**REQUIRED WORK**
Could you write out all of the data again, word for word?

═══ RECORDED INFORMATION ═══

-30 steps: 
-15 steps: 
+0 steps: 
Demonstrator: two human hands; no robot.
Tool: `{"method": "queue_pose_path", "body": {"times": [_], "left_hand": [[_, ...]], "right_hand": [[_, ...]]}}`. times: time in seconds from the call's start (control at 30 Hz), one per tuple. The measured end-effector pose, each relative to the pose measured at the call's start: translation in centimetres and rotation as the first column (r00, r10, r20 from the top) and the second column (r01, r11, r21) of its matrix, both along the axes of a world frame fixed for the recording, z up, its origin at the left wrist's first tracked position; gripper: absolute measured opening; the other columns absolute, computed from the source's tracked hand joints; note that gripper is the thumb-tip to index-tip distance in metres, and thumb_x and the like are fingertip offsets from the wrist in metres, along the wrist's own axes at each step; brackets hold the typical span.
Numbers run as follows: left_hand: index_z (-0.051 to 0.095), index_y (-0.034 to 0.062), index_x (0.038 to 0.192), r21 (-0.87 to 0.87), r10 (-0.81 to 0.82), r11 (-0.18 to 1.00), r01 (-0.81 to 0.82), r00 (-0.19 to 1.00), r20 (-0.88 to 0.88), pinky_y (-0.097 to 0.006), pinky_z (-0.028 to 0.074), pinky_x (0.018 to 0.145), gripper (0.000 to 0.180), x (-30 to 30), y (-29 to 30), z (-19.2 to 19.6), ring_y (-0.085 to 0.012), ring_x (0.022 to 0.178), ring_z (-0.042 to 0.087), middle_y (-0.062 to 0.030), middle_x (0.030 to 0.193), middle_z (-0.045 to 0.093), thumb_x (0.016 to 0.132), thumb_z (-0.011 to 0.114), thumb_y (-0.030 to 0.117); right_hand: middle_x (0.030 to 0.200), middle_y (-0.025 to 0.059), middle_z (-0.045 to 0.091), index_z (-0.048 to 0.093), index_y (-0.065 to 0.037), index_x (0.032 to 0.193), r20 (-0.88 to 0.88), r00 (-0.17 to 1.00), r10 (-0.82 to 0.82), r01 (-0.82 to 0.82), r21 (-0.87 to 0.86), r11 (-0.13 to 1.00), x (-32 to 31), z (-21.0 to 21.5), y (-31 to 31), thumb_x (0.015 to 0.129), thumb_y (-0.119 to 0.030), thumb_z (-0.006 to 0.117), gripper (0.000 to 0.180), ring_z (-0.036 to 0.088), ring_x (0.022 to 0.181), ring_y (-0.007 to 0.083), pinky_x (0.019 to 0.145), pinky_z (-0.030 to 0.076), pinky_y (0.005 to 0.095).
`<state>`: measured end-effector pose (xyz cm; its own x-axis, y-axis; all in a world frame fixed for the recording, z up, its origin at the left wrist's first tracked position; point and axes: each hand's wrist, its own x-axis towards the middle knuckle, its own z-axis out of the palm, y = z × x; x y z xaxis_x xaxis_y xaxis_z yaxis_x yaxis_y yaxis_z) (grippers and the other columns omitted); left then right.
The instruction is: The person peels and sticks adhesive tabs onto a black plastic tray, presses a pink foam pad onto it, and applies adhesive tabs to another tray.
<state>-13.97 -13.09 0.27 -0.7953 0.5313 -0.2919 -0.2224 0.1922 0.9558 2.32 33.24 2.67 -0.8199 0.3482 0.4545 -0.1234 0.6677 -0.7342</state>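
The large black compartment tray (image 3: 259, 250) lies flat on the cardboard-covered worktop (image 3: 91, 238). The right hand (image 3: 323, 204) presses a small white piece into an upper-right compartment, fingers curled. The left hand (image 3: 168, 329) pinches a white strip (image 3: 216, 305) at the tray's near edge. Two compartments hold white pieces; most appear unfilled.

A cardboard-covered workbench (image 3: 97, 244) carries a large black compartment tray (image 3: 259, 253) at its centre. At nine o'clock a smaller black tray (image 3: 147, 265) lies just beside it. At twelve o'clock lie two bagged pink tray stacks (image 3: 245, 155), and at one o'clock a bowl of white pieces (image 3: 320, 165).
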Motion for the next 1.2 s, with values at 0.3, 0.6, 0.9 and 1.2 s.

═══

**YOUR RESPONSE**
-30 steps: 
-15 steps: 
+0 steps: 
Demonstrator: two human hands; no robot.
Tool: `{"method": "queue_pose_path", "body": {"times": [_], "left_hand": [[_, ...]], "right_hand": [[_, ...]]}}`. times: time in seconds from the call's start (control at 30 Hz), one per tuple. The measured end-effector pose, each relative to the pose measured at the call's start: translation in centimetres and rotation as the first column (r00, r10, r20 from the top) and the second column (r01, r11, r21) of its matrix, both along the axes of a world frame fixed for the recording, z up, its origin at the left wrist's first tracked position; gripper: absolute measured opening; the other columns absolute, computed from the source's tracked hand joints; note that gripper is the thumb-tip to index-tip distance in metres, and thumb_x and the like are fingertip offsets from the wrist in metres, along the wrist's own axes at each step; brackets hold the typical span.
Numbers run as follows: left_hand: index_z (-0.051 to 0.095), index_y (-0.034 to 0.062), index_x (0.038 to 0.192), r21 (-0.87 to 0.87), r10 (-0.81 to 0.82), r11 (-0.18 to 1.00), r01 (-0.81 to 0.82), r00 (-0.19 to 1.00), r20 (-0.88 to 0.88), pinky_y (-0.097 to 0.006), pinky_z (-0.028 to 0.074), pinky_x (0.018 to 0.145), gripper (0.000 to 0.180), x (-30 to 30), y (-29 to 30), z (-19.2 to 19.6), ring_y (-0.085 to 0.012), ring_x (0.022 to 0.178), ring_z (-0.042 to 0.087), middle_y (-0.062 to 0.030), middle_x (0.030 to 0.193), middle_z (-0.045 to 0.093), thumb_x (0.016 to 0.132), thumb_z (-0.011 to 0.114), thumb_y (-0.030 to 0.117); right_hand: middle_x (0.030 to 0.200), middle_y (-0.025 to 0.059), middle_z (-0.045 to 0.091), index_z (-0.048 to 0.093), index_y (-0.065 to 0.037), index_x (0.032 to 0.193), r20 (-0.88 to 0.88), r00 (-0.17 to 1.00), r10 (-0.82 to 0.82), r01 (-0.82 to 0.82), r21 (-0.87 to 0.86), r11 (-0.13 to 1.00), x (-32 to 31), z (-21.0 to 21.5), y (-31 to 31), thumb_x (0.015 to 0.129), thumb_y (-0.119 to 0.030), thumb_z (-0.006 to 0.117), gripper (0.000 to 0.180), ring_z (-0.036 to 0.088), ring_x (0.022 to 0.181), ring_y (-0.007 to 0.083), pinky_x (0.019 to 0.145), pinky_z (-0.030 to 0.076), pinky_y (0.005 to 0.095).
`<state>`: measured end-effector pose (xyz cm; its own x-axis, y-axis; all in a world frame fixed for the recording, z up, its origin at the left wrist's first tracked position; point and axes: each hand's wrist, its own x-axis towards the middle knuckle, its own z-axis out of the palm, y = z × x; x y z xaxis_x xaxis_y xaxis_z yaxis_x yaxis_y yaxis_z) (grippers and the other columns omitted); left then right.
The instruction is: The person peels and sticks adhesive tabs onto a black plastic tray, presses a pink foam pad onto it, and applies adhesive tabs to another tray.
<state>-13.97 -13.09 0.27 -0.7953 0.5313 -0.2919 -0.2224 0.1922 0.9558 2.32 33.24 2.67 -0.8199 0.3482 0.4545 -0.1234 0.6677 -0.7342</state>
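The large black compartment tray (image 3: 259, 250) lies flat on the cardboard-covered worktop (image 3: 91, 238). The right hand (image 3: 323, 204) presses a small white piece into an upper-right compartment, fingers curled. The left hand (image 3: 168, 329) pinches a white strip (image 3: 216, 305) at the tray's near edge. Two compartments hold white pieces; most appear unfilled.

A cardboard-covered workbench (image 3: 97, 244) carries a large black compartment tray (image 3: 259, 253) at its centre. At nine o'clock a smaller black tray (image 3: 147, 265) lies just beside it. At twelve o'clock lie two bagged pink tray stacks (image 3: 245, 155), and at one o'clock a bowl of white pieces (image 3: 320, 165).
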Motion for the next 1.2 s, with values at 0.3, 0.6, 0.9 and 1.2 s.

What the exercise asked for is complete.